Having reviewed Defendant's Motion and supporting briefs, Plaintiff's Response, and having conducted a hearing on the motion, the Court is now prepared to rule on this matter. This Opinion and Order sets forth the Court's ruling.

II. FACTUAL BACKGROUND

On the afternoon of November 1, 1993, Richard Treadway and his friend Jason Michelsen were at the Michelsen residence, without any adult supervision. Both boys were 14 years-old at the time. As he had on at least one prior occasion, Jason, without any adult permission or supervision, removed his father's loaded revolver from its unsecured location on top of an entertainment center in the family living room, and went to his bedroom. Jason's father, a Detroit Police Officer, had purchased this revolver and kept it loaded at the Michelsen residence as his off-duty police weapon.

When Jason took the revolver to his bedroom, he opened the cylinder and attempted to empty the bullets by shaking the revolver twice. He apparently failed as one bullet remained in the cylinder. While Jason was walking from his bedroom into the hallway, he pulled the hammer back, uncocked the trigger, and continued holding the revolver while looking at it and "fiddling" with it.

It was at this time that the revolver allegedly moved into the "hang-up position". In this position, the revolver is cocked and the hammer is lowered so that it catches and stops at a position in which the revolver's user could be fooled into thinking that the hammer is lowered all the way down to a safe position.2

When Jason was in the hallway "fiddling" with the revolver, he pointed the revolver in Richard's direction and continued to hold and look at the revolver. Seconds later, the revolver discharged and fired a bullet which struck Richard in the head above the left eye and eventually caused his death. After loading the revolver with an additional bullet, raising the revolver to his own head, and contemplating his own suicide, Jason placed the revolver in the hallway and called "911". Shortly thereafter, police and emergency personnel arrived at the Michelsen residence.

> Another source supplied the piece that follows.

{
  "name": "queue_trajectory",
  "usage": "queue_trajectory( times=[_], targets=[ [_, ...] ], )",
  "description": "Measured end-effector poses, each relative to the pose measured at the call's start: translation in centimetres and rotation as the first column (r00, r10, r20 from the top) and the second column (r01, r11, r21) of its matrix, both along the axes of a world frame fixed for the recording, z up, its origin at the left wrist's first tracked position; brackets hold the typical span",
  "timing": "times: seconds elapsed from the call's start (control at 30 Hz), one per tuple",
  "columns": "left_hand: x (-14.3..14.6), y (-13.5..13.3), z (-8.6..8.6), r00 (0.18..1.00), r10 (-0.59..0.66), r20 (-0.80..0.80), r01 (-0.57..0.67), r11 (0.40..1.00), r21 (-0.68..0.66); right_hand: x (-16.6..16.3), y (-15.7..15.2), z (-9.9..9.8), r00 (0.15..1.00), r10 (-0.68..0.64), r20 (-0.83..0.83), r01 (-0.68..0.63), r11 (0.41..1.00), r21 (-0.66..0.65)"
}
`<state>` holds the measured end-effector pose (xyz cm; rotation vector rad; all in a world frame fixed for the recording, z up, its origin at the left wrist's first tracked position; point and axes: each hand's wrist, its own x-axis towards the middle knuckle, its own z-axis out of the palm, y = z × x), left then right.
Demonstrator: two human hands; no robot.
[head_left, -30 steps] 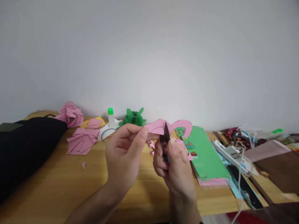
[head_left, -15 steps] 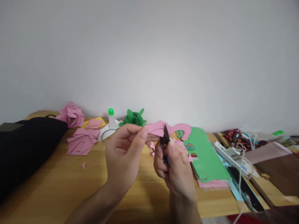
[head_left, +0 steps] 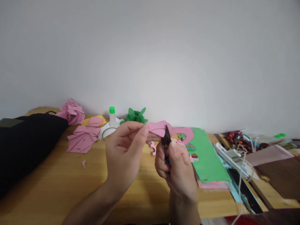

Whether Jason pointed the revolver at Richard or just accidentally aimed it in his direction, and whether Jason pulled the trigger or just squeezed it or touched it, are matters that appear to be in some dispute. The uncertainty arises due to inconsistencies between Jason's statements to the police, Jason's statements during his deposition, and Plaintiff's response to Defendant's summary judgment motion.

According to the responding officer at the scene, Jason stated that he and Richard were playing cops and robbers and that during the course of this, (Defendant's Ex. 6, pg. 20), Jason pointed the gun at Richard and pulled the trigger. (Id. at 15). However, while making his statement to the police at the police station, Sgt. Ronald D. Gale ("Gale") asked Jason, "What exactly was Richard doing when you pointed the gun at him?" (Defendant's Ex. 9, pg. 4). Jason answered "Richard had the gun in his mouth and he just turned his head a little bit to look straight at me." Next, Gale inquired, "Why did you point the gun at Richard?" To which Jason responded, "It was just a joke, he [Richard] had said something about not being scared." Id. In an earlier part of his statement, Jason had explained, "I was telling [Richard] a story about how somebody was looking through our window on Halloween night [the evening previous to the day of the shooting] and it kind of scared us [Jason and his mom]," (Defendant's Ex. 9, pg. 4 and Defendant's Ex. 4, pg. 31); to which Richard responded that not much scared him on Halloween.

Shortly after Richard had said this, the following events transpired, according to Jason's statement to Gale:

I raised the gun and pointed it in Richard's direction. I didn't have my finger on the trigger, I had it on the trigger guard. I brought my finger in on the trigger, and I was about to take my finger off. I guess I must have squeezed too hard, and the gun went off.

(Defendant's Ex. 9, pg. 2).

In May 1994, after Jason had pled guilty to careless use of a firearm resulting in injury or death, Plaintiff approached Roy Michelsen, Jason's father and her social friend and neighbor, about meeting with Mr. Garvey, Plaintiff's lawyer. (Defendant's Ex. 2. pg. 16). Plaintiff suggested this meeting to Roy Michelsen because Mr. Garvey had explained to her how a problem with the Smith & Wesson revolver could possibly show that Richard's shooting was not entirely Jason's fault. (Defendant's Ex. 2, pp. 16-20). Shortly thereafter, Roy Michelsen met with Mr. Garvey and Plaintiff, at which time Mr. Garvey and Plaintiff explained to him how the "hang up position" could have been responsible for the revolver discharging. (Id.)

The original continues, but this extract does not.